Re-post from EPGP Dreams

Fan though I am, this is not about the eerie absence of Steve Jobs from the helm of Apple. With or without him, I don't foresee an 80's style collapse of Apple. There is, however, another threat to Apple, and to me. The Economy.

First, the disclaimer. I am not an economist, you know. Although i read this essay by Daron Acemoglu, an MIT economist, and he details where economists too went wrong. This article by Arnold Kling is very accessible.

To quote Acemoglu, economists started believing that
the era of aggregate volatility had come to an end. We believed that through astute policy or new technologies, including better methods of communication and inventory control, the business cycles were conquered. Our belief in a more benign economy made us more optimistic about the stock market and the housing market. If any contraction must be soft and short lived, then it becomes easier to believe that financial intermediaries, firms and consumers should not worry about large drops in asset values.
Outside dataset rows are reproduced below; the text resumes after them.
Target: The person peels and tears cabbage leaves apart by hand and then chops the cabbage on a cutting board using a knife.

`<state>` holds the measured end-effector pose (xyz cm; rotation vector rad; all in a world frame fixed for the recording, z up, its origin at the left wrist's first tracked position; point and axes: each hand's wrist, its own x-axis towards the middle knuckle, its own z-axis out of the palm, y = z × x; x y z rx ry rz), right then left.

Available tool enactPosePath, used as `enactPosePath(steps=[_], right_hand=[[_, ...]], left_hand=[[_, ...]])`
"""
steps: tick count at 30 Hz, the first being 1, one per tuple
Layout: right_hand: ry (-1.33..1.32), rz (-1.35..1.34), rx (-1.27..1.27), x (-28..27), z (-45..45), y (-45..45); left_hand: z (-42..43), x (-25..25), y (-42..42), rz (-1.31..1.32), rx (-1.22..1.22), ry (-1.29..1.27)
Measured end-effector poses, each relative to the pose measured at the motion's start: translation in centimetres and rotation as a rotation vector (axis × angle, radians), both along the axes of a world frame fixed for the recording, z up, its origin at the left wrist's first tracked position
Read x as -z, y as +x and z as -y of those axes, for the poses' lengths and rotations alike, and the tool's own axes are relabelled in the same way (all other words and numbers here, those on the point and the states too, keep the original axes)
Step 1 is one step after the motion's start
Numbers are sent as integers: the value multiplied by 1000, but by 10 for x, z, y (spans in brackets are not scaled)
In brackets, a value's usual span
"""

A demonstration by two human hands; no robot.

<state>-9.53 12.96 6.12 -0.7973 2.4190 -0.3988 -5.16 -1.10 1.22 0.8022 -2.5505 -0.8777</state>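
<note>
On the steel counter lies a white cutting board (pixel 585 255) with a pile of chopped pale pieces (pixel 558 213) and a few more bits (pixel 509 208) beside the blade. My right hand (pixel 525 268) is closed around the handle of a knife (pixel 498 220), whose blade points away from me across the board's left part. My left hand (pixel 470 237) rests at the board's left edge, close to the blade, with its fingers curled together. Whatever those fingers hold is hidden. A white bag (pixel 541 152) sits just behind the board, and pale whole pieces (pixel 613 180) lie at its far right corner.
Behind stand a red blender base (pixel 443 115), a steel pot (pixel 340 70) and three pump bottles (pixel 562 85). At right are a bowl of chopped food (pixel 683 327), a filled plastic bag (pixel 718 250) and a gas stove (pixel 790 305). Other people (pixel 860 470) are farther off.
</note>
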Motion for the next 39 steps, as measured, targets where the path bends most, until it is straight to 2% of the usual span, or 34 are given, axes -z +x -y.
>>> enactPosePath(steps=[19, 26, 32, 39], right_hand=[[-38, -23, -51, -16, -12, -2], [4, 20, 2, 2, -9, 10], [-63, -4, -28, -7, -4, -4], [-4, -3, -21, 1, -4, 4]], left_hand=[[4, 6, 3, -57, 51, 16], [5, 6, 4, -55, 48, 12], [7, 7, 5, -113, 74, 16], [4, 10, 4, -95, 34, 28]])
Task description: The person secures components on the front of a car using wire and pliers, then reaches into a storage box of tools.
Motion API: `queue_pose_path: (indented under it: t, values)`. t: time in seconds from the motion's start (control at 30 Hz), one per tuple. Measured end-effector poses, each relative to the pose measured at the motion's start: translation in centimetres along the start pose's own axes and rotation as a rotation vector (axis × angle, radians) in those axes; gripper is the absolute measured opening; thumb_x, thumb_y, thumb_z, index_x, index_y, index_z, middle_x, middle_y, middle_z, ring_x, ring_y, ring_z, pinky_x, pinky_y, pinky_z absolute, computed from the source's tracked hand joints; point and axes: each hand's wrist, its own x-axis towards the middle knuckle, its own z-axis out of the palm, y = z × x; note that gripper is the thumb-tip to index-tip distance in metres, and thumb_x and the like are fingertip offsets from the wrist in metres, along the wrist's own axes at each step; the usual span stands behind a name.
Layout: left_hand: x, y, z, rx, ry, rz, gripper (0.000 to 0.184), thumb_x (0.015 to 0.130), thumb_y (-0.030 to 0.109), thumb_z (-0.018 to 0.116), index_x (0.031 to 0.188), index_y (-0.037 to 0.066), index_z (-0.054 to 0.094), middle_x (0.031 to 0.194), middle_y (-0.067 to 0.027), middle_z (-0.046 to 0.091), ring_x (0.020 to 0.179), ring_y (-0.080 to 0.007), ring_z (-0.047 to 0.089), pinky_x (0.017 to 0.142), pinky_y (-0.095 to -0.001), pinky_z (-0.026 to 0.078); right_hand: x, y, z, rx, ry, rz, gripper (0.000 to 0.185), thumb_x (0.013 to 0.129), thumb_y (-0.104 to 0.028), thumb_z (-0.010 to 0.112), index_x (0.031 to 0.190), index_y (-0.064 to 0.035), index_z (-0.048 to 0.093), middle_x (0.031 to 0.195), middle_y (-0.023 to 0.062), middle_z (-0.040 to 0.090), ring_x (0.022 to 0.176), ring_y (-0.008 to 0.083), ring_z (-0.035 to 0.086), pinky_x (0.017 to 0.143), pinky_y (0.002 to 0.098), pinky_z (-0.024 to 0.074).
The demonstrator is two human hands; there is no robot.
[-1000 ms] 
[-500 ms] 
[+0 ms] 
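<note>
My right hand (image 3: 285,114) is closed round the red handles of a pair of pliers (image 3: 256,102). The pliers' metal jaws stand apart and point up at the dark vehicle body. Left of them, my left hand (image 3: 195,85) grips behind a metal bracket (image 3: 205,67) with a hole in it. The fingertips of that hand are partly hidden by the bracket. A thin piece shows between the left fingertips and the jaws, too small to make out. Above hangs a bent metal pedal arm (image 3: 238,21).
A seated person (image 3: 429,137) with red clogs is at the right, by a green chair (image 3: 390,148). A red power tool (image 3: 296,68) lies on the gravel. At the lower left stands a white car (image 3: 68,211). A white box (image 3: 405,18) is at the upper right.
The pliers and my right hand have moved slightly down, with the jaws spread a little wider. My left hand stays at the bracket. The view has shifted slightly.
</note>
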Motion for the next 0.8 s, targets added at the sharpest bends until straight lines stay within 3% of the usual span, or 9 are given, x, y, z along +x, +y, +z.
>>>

I'm no one to judge an economist, much less an economist's assessment of economists, but I must say that till early 2008, I heard many economic writers I admire say that this problem was all "much ado about nothing".

Anywho, here we are, no one seems willing to give any good news. Wall Street Journal had this article, saying recruitment in Business Schools were at a lower level than even one expected in October. One quote by a student caught my eye. She said about the placement system in the college,
The system they have in place now seems to be one that works very well when the economy is good, but now that there are no employers coming -- no one knows what to do

This may be true, and therefore we will need a plan. This is the moment for aggressively reaching out, and I'm happy to say our batch is already thinking on those lines. I never would have thought that there will be dozens of mails everyday in our mailing list. Some are about mundane issues like what laptops to buy, but several talk about projecting ourselves to the world. This being the first batch, and the institute is flexible, so a lot of ideas are being discussed, and nothing is off limits.

This may sound like an ad for the batch, but it didn't start that way. I wanted to discuss the problems, ended us talking about the solutions we are working on. So.... does anyone have any idea? Where do we look for jobs next?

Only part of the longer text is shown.